View of Basin I, one of the deepest basins in the Havre Trough with a depth of >3400 meters.

A view of Basin I, one of the deepest basins in the Havre Trough with a depth of more than 3,400 meters (m). This image looks toward the southeast with Brother Volcano at 1,200 m in the background, 2.5 times vertically exaggerated. Click image for larger view and image credit.


Map showing the location of several of the small rift basins in the Havre Trough that have been sampled by our CTDO system during the cruise.

This map shows the location of several of the small rift basins in the Havre Trough (labeled A - L) that have been sampled by our conductivity-temperature-depth-optical (CTDO) system during the cruise. The largest is the Ngatoro Rift (A1 - A5), where we did five separate casts. Click image for larger view and image credit.


Bouncing Along in the Backarc


August 9, 2007

Cornel E.J. de Ronde
Geologist
GNS Science
Lower Hutt, New Zealand

With two-thirds of the cruise under our belt, we continue to have mostly lumpy seas that are often accompanied by sunny skies. The weather has prevented us from deploying the remotely operated vehicle (ROV) as often as we might like. But it has also provided us with more time to achieve another goal we have for this cruise — namely, exploring the deep basins of the Havre Trough backarc for signs of hydrothermal venting.

Northeast of New Zealand, the boundary between two large tectonic plates (the Pacific plate in the east and the Australian plate in the west) is marked firstly by a deep trench — the Kermadec-Tonga Trench. Here, the Pacific plate dives down beneath the Australian plate, a process know as "subduction." At some depth, perhaps 100 kilometers (about 50 nautical miles) or so, the heating of the Pacific plate begins to drive water off the subducting "slab," causing the overlying Australian plate to melt in the lower parts of the oceanic crust. Magma (molten rock) bodies are thus formed that periodically pierce the sea floor and construct the large volcanoes that form the active arc front along the Kermadec Arc. Brothers Volcano is a prominent example of this process.

Behind this chain of submarine volcanoes, in a region known as the backarc, the oceanic crust is thinned, much like chewing gum does when you stretch it. So it is not uncommon to find basins in the backarc of the Kermadec Arc that are quite deep, in fact commonly 3,000 meters (about 10,000 feet) and sometimes deeper! Because the crust is relatively thinner in these basins, the mantle underneath the crust is closer to the sea floor than it normally would be, so that magma bodies could also be closer. All of this stretching and thinning adds up to these deep basins being intriguing prospects for areas of higher-than-normal heat flow. When combined with the penetration of seawater beneath the sea floor, this increased heat flow may result in hydrothermal systems that form black smokers chimneys, as we have found in abundance on Brothers Volcano.

A number of these basins occur in the Havre Trough.
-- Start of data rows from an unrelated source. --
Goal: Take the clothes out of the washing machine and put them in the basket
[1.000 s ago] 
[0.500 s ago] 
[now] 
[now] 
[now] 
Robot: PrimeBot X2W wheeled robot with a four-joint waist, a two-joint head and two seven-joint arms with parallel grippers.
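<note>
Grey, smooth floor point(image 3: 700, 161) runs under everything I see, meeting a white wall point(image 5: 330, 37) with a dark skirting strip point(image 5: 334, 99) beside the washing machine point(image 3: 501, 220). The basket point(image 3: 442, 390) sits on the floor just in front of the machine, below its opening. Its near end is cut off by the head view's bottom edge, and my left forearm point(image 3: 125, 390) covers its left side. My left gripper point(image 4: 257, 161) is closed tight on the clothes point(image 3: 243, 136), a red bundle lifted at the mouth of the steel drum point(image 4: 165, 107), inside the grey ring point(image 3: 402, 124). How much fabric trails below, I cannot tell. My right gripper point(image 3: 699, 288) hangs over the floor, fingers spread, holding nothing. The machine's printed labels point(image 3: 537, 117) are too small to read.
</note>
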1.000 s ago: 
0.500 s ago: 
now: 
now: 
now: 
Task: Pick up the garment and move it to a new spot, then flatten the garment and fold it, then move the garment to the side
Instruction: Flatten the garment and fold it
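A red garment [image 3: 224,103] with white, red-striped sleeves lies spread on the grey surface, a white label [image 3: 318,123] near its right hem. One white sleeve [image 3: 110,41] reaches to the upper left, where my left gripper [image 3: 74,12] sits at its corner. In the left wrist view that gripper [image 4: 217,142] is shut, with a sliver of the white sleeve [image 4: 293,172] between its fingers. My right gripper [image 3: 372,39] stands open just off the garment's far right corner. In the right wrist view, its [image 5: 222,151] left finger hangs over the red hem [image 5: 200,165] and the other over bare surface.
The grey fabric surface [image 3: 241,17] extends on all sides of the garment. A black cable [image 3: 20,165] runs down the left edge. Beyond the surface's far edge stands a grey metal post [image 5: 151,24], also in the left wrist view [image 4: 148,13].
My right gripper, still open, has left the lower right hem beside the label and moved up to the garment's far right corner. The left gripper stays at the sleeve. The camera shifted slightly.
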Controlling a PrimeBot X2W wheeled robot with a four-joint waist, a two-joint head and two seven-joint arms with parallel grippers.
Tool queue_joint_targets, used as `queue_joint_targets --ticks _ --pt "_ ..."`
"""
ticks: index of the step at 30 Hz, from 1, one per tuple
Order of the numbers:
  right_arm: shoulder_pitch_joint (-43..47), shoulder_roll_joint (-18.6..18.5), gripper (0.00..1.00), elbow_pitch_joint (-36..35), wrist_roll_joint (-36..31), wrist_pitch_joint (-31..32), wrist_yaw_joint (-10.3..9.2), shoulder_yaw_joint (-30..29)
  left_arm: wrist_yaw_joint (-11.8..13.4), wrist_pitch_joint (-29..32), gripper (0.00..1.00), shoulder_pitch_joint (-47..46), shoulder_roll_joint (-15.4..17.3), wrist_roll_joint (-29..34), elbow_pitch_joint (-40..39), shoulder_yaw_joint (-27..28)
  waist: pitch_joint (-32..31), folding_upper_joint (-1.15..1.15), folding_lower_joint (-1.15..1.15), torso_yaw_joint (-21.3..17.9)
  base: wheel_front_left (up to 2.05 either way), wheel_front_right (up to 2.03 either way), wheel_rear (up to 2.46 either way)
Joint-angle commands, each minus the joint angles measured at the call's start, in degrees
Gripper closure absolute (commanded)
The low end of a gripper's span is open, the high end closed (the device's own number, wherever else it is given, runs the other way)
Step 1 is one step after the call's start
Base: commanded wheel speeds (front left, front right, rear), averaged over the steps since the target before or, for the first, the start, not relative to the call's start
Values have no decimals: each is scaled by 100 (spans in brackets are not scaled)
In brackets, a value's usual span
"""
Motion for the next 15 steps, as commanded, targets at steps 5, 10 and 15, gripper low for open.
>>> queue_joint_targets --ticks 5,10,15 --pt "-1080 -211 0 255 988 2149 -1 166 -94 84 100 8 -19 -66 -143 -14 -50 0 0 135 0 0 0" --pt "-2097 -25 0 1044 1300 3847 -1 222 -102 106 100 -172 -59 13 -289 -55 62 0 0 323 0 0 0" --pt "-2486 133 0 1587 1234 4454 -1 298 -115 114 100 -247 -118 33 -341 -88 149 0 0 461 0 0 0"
We have deployed our conductivity-temperature-depth-optical( CTDO) system, "bristling" with sensors that can measure both physical and chemical properties of the seawater into many of these basins, labeled A, B, C, and so on in the accompanying figure. Some of the basins are shallower than others. F, for example, is nearer to the Kermadec Ridge and is filling with sediment from its steep slopes. Others, like I and D, are much deeper, with the deepest being the Ngatoro Rift basin, where CTDO stations were labeled A1 to A5. Within each basin, we have lowered the CTD to within 20 meters of the sea floor, then collected samples of seawater in the bottles on the rosette as we haul the CTD back to surface.

Analyses of these samples, both onboard and later onshore in laboratories, will enable us to determine if hydrothermal venting is indeed occurring inside these basins. These are early days, but until we have all the results in we are left wondering: What other secrets is the deep ocean going to give up to us during this expedition?